One of the dishes my mother made with frequency, and in great quantity on special occasions, was green beans.  Ew, I can smell them in my brain.

She started with one large can of green beans, which she flavored with bacon grease, then cooked, and cooked, and cooked until every bit of cellular structure was broken down and the “green” beans were gray.  You probably didn’t even need teeth to eat those green beans.  You probably could have slurped them down with a straw.  In fact, I think having teeth only complicated matters  for me because the more I chewed them, the bigger they got.  And then I had to swallow them.  Oh dear, the memory is invoking a gag response.

So that is what green beans were to me:  gray, amorphous blobs robbed of all nutrition and flavor.

When on occasion I encountered green beans that were actually green in color, such as at a cover-dish dinner or company picnic, my mother would announce, with disdain, that “So-and-so cooks her beans like a Yankee.”  (That was a bad thing.)  So it was many, many years before I actually ate a green bean that was green in color.

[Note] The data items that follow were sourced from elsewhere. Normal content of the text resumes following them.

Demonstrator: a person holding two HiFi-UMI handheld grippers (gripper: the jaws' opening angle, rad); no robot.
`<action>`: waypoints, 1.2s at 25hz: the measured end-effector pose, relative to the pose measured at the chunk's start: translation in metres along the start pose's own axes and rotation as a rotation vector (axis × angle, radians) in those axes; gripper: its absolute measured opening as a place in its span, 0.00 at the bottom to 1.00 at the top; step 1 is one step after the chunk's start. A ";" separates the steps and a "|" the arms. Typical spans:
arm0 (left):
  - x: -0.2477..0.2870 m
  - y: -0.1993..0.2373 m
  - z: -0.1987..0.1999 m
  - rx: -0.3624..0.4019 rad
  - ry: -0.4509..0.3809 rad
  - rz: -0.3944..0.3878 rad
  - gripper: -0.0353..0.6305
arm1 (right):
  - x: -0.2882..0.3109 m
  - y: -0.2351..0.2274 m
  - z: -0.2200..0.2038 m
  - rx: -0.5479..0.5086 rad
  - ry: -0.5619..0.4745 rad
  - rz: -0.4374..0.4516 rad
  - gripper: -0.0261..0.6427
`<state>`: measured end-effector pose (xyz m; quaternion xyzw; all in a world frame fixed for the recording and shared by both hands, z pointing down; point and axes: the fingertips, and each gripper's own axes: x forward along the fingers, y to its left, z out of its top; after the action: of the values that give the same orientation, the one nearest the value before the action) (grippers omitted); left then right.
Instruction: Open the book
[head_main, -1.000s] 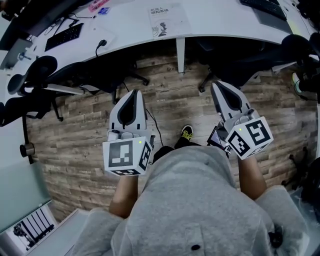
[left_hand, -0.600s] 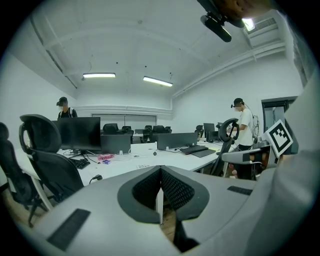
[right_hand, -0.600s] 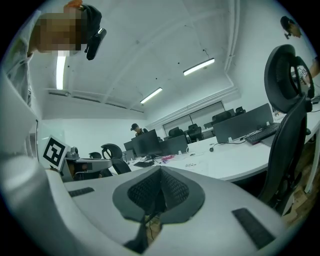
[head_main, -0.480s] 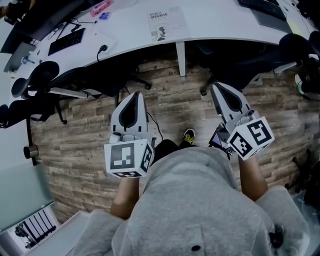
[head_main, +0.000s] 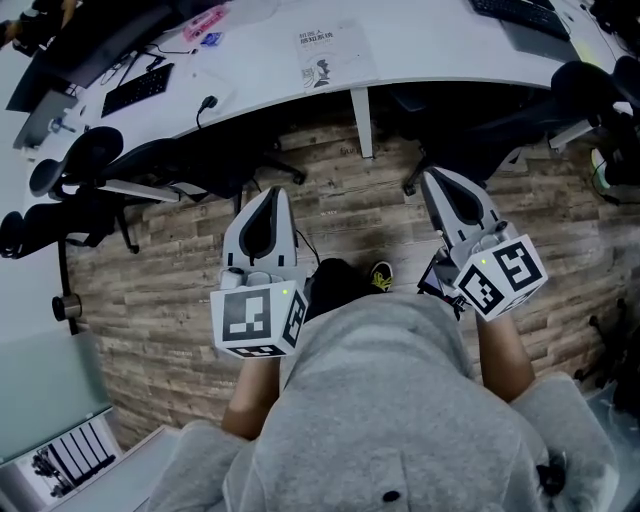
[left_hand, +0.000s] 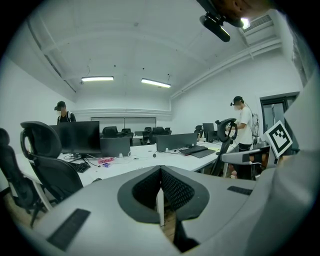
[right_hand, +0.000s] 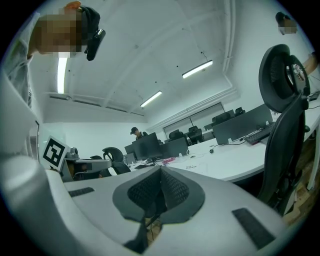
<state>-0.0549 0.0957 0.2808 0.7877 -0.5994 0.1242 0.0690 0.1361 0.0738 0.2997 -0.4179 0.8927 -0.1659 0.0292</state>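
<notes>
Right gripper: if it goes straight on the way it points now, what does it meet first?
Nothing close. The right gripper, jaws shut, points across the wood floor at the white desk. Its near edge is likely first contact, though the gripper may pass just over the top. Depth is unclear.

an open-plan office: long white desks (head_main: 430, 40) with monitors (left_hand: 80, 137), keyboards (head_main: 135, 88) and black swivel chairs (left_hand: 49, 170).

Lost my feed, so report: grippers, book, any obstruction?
Left gripper shut, empty; right gripper shut, empty. Book closed, flat on desk, grippers short of it. Office chairs tucked under desk either side.
</notes>
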 end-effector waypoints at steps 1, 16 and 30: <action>0.000 -0.001 0.001 0.003 -0.001 -0.001 0.07 | -0.001 0.000 0.000 0.000 -0.003 0.000 0.08; -0.006 0.001 0.001 -0.006 -0.028 -0.001 0.07 | -0.010 0.005 -0.002 -0.017 -0.002 -0.010 0.08; 0.014 0.018 0.004 -0.018 -0.036 -0.006 0.07 | 0.014 -0.003 0.007 -0.038 -0.001 -0.019 0.08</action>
<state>-0.0684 0.0769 0.2801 0.7910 -0.5994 0.1042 0.0655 0.1304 0.0594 0.2948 -0.4270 0.8917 -0.1490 0.0200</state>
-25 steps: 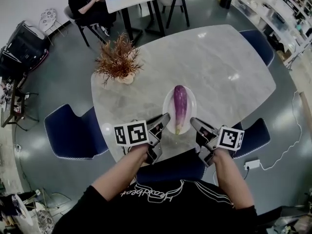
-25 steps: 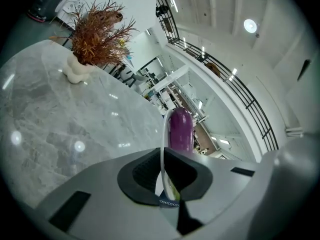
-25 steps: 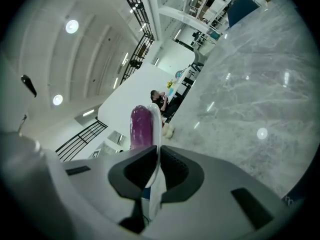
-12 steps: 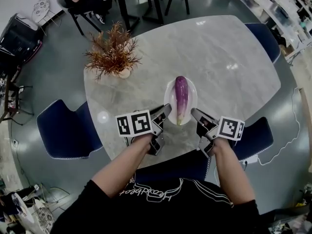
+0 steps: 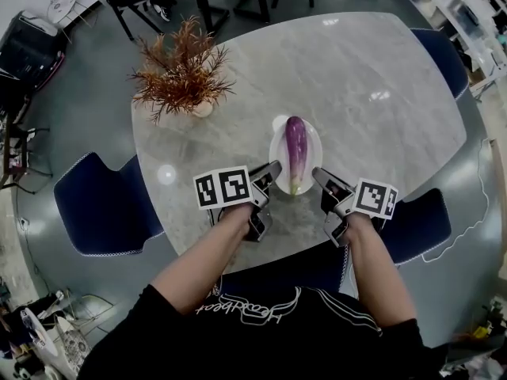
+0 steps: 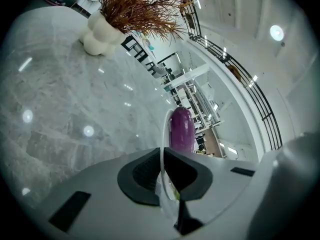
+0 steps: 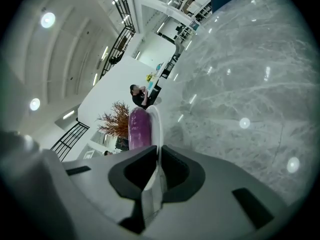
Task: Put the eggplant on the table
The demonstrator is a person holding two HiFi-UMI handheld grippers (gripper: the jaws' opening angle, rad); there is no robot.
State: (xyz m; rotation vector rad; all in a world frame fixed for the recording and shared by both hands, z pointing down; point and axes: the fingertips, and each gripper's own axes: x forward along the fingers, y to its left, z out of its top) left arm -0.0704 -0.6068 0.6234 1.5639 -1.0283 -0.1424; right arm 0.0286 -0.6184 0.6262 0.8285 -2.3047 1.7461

I still remember the day:  July 19, 1991, at an elegant restaurant near Williamsburg, Virginia, called Indian Fields Tavern.  I even remember what I ordered:  Pork Medallions with Peach Sauce.  Oh, yum.  And when the plate arrived, there they were – green beans!  I eyed them suspiciously. Long and slender.  Bright in color.  No wider than the tines on my fork.  I was emboldened to taste them.  A little sweet with a bit of crunch.  They bore no resemblance to the water-sogged blobs of my childhood.  I was converted.

So I am going to share with you a recipe my older daughter, Catherine, created  for green beans.  She developed this one time when I left town (actually, left the country), leaving her and my mother-in-law in charge of running the household and feeding the whole crew.  One of her tasks was to creatively foist vegetables on her younger siblings.  Now frankly, my children eat lots and lots of vegetables, but we had been given pounds and pounds of green beans and okra that had to be consumed.  The okra was a bit of a challenge.  How much gumbo can one family eat?  She creatively buried the  extra okra in chocolate muffins, winning accolades from her siblings.  A resounding success.  The green beans she transformed into a kind of finger food.  She called them “Hulk Fries”.  They ate every bite.

So easy, even a male teenager can help.

 

Catherine’s Incredible Hulk Fries

2# fresh green beans, trimmed

1/4  cup canola oil

Kosher salt

fresh ground pepper

1.  Preheat the oven broiler and raise the rack.

2.  Toss green beans with oil.  They should all be slick and shiny.

Shiny, oiled beans, ready for the broiler. Please note the color.

3.  Sprinkle with salt and pepper.

4.  Put under broiler, but don’t walk away!

Into the oven on broil.

5.  After 2 – 3 minutes,  stir the beans.  You want to see areas of brown.

Time to stir. Note the brown parts. That is a good thing.

6. After another 2-3 minutes, stir the beans again and remove from oven.

Ready to serve. Please note, they are still green, with patches of brown. We say, “That’s Hulk’s hair.”

 

The beans are bright, crisp, and tasty!  It may sound uncultured, but I let the little ones eat them with their fingers because, after all, they are “fries”.

 

Green beans.  Bright green.  Tasty and nutritious.  And definitely not made by a Yankee. Who’d have thought it?

(For the record:  When I uploaded the snapshots, my four-year-old pointed to the raw beans and said, “Green beans.  I hate green beans.”  Then he pointed to the “after” photo and announced, “Those are Hulk Fries.  Yum.  I eat Hulk Fries.”  Enough said.)